> _To do_
Without including any images, repeat the data exactly.

> _Recorded information_
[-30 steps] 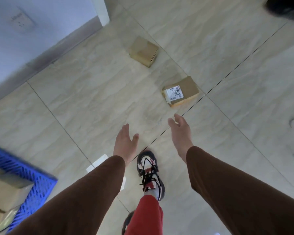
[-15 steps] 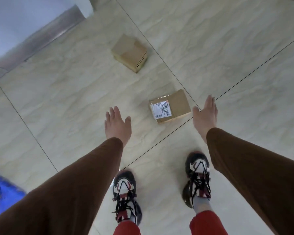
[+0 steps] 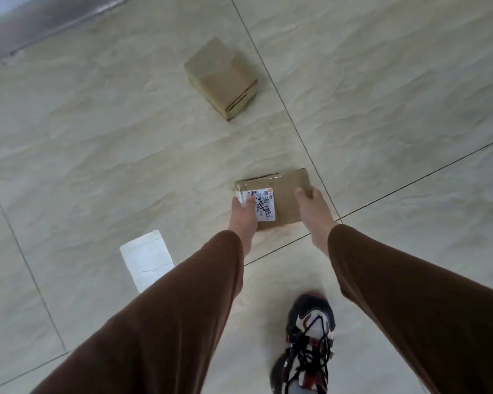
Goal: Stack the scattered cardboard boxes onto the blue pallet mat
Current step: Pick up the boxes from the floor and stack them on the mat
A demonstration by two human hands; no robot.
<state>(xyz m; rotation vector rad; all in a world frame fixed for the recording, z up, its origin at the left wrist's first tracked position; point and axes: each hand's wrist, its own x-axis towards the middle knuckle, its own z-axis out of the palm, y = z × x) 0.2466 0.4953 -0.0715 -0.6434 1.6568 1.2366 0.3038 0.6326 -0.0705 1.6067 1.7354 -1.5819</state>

> _Expected output_
[-30 steps] 
[-15 steps] 
[+0 steps] 
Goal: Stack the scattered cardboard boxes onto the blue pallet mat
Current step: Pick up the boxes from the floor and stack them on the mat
A demonstration by two human hands; no robot.
<state>(xyz m; rotation vector rad; all in a world frame fixed for the recording, z up, its origin at the left wrist's first tracked position; point and axes: each hand's wrist, its own x-axis towards the middle knuckle, its own z-axis out of the palm, y = z × x) 0.2466 0.4953 -0.0715 -0.6434 1.6568 1.2366 0.3038 0.6326 -0.0705 1.6067 1.7354 -1.5819</state>

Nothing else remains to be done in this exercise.